_Dataset content_:
☆ ☆ ☆
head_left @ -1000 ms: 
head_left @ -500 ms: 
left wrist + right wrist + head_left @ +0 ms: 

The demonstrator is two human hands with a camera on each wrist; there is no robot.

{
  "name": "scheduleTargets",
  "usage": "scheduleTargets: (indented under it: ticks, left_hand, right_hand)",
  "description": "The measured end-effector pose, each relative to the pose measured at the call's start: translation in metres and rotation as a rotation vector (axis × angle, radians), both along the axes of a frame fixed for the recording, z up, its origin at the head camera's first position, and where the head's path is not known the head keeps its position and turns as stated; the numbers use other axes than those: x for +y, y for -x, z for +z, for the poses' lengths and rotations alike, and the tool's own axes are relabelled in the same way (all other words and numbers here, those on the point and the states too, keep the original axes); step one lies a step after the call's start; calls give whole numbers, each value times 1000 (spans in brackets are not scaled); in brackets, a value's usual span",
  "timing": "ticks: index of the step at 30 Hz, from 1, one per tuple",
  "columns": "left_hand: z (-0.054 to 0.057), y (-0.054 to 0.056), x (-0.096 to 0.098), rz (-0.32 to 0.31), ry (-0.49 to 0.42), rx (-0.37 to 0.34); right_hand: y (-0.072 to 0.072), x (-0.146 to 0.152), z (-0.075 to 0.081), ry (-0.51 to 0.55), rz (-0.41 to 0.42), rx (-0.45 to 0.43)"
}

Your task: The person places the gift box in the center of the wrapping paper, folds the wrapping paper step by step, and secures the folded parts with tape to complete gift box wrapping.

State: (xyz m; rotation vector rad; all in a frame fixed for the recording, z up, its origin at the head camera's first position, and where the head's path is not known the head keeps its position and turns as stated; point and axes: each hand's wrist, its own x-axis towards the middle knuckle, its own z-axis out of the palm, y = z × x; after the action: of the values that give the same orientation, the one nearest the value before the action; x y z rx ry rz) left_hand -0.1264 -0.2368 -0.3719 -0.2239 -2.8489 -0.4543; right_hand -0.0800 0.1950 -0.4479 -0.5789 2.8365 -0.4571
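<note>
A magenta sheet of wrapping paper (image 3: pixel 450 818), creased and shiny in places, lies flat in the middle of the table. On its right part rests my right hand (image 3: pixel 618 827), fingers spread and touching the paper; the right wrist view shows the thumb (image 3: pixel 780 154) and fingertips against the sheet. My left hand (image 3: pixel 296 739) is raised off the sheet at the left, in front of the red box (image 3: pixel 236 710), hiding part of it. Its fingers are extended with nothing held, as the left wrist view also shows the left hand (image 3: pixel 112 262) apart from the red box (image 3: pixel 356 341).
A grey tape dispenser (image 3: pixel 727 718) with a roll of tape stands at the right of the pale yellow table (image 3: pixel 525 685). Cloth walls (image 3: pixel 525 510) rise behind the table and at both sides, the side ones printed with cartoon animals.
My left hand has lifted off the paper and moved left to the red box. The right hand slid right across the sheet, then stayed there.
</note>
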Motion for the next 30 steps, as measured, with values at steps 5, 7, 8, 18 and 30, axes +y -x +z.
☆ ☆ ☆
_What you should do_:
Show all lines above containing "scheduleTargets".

_Answer for this exercise_:
  "name": "scheduleTargets",
  "usage": "scheduleTargets: (indented under it: ticks, left_hand, right_hand)",

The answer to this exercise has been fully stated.